Phil Parkinson’s team felt somewhat aggrieved by the point-per-game system that determined the teams eligible for the previous season’s play-offs. Now, they were considered one of the favorites for promotion in their third attempt in this league.
The Sunderland signings leading up to the new season were somewhat underwhelming. Parkinson brought in journeymen such as Aiden O’Brien, Danny Graham, and Callum McFadzean, giving a clear indication of the style of play he intended to implement.
Having garnered four points from the first two games, Parkinson’s side entered the match with hopes of maintaining an unbeaten start against the highly-touted Peterborough United.
Once again, the Stadium of Light sat empty for the encounter. It remained a surreal sight, devoid of life and atmosphere. However, the voices of Frankie Francis and Danny Collins in our homes were becoming a trademark of the upcoming season.
The match itself was an end-to-end affair, with neither team creating a plethora of opportunities.
Sunderland’s striking trio of Charlie Wyke, Lynden Gooch, and Chris Maguire had a quiet game, managing to create only a few half-chances.
The visitors enjoyed the better of the early chances, with Siriki Dembele and Jonson Clarke-Harris both testing the home side’s goalkeeper, Lee Burge.

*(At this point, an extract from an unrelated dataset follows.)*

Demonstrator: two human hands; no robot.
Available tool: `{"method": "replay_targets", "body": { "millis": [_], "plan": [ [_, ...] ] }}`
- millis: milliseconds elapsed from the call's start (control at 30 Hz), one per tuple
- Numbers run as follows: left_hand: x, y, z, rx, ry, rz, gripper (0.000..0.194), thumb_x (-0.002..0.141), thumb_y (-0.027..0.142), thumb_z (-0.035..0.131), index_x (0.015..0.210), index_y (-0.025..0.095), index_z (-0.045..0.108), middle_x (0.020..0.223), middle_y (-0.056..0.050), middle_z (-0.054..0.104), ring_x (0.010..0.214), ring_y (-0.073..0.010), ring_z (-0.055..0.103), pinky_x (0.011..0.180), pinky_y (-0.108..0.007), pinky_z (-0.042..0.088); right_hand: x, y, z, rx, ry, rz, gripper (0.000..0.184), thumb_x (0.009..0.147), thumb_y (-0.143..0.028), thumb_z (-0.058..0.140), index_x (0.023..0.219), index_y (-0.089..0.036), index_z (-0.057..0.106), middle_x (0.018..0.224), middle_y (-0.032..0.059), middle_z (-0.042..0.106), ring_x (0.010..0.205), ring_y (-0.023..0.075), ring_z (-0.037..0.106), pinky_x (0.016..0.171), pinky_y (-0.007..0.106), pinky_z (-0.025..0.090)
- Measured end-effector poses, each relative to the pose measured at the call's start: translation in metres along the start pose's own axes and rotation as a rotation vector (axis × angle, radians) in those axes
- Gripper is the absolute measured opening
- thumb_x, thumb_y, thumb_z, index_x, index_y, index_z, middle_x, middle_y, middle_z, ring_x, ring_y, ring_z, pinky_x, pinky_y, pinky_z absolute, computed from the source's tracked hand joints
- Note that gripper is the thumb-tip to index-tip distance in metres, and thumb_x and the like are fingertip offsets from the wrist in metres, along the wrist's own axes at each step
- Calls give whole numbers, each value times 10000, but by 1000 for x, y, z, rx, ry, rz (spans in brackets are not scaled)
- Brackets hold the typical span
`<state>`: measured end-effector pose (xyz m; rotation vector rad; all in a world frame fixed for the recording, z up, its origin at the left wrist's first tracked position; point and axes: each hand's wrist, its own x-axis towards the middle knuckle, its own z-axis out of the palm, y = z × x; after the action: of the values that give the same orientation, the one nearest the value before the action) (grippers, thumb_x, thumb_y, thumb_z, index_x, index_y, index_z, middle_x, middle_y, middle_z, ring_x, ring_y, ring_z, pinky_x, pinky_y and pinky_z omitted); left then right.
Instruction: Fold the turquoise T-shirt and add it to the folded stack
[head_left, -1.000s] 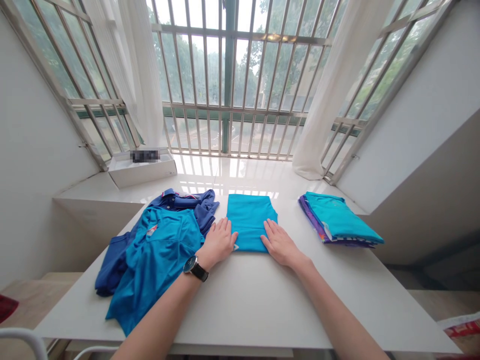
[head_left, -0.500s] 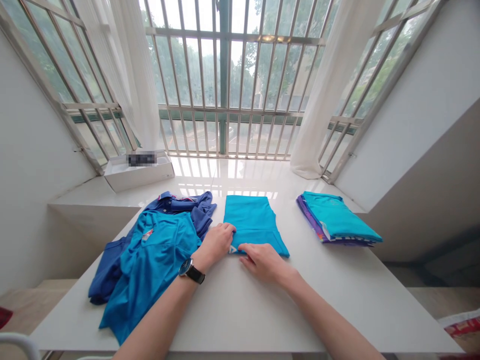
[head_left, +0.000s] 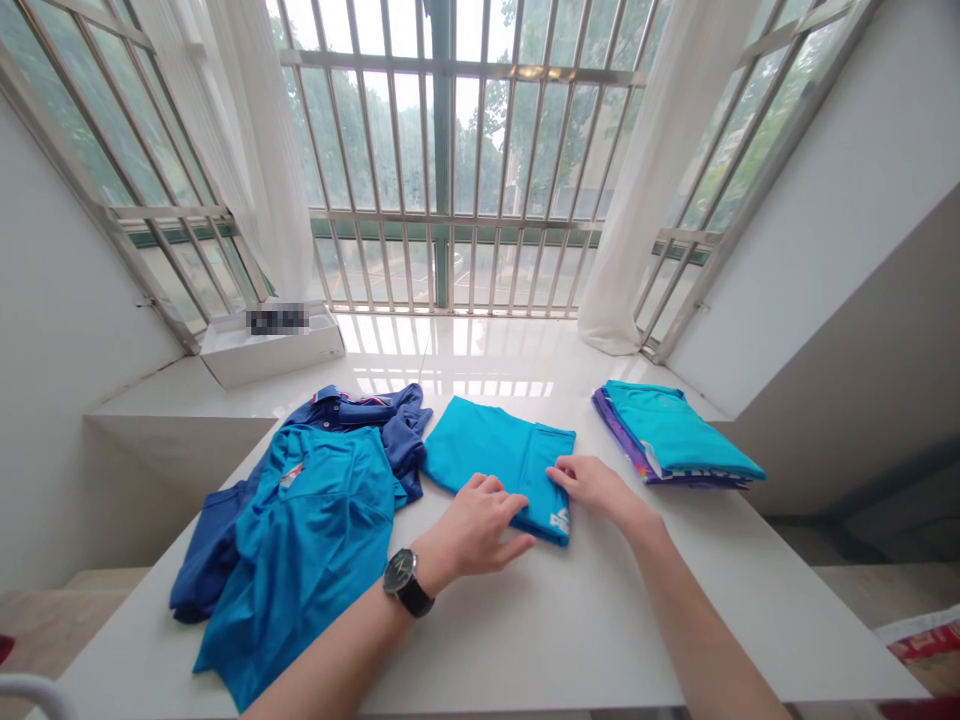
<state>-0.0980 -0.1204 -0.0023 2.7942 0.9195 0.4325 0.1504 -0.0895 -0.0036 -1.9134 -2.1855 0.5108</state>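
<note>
A folded turquoise shirt (head_left: 491,455) lies turned at an angle in the middle of the white table (head_left: 570,620), a white logo showing at its near corner. My left hand (head_left: 476,528), with a black watch on the wrist, rests on the shirt's near edge, fingers curled onto the cloth. My right hand (head_left: 592,485) pinches the shirt's right edge close to the logo.
An unfolded heap of a turquoise shirt (head_left: 307,540) over a dark blue polo (head_left: 360,410) lies to the left. A stack of folded shirts (head_left: 675,435) sits at the right. A white box (head_left: 262,345) stands on the sill, before barred windows and curtains.
The folded shirt has been rotated clockwise and shifted right. Both hands moved from flat on its near edge to gripping its near and right sides.
</note>
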Motion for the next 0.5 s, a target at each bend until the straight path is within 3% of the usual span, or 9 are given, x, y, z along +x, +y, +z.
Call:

It wasn’t until the second half that the home side began to create substantial opportunities. Wyke found himself behind the Posh defense for a half-chance, while Luke O’Nien headed Denver Hume’s cross over from ten yards.
Lee Burge, who had a solid performance throughout, denied Jack Taylor from 20 yards, and Louis Reed rattled the crossbar with a thunderous free-kick.
With our attacking trio (along with substitute Danny Graham) misfiring, it took one of our youngest and oldest players to rescue us late in the game. Denver Hume’s driving runs in the Peterborough area consistently caused problems.
With just under ten minutes remaining, Hume was brought down by Jack Taylor, and Leadbitter stepped up to secure a Sunderland victory from the penalty spot.
Hume was one of the few players who seemed to thrive under Phil Parkinson’s management and earned the man of the match award in this game, with one match report singing his praises.
Sunderland’s most consistent player. One of his best days crossing the ball in red and white, Hume has massively improved as a tackler this term too. His run to win Sunderland’s penalty highlighted everything good about his performance, he displayed excellent skill and determination to force the referee into a decision.
Despite continuous issues with Sunderland’s style of play under Parkinson, the team was looking solid and still winning games early on.
However, it wouldn’t take long for these things to change.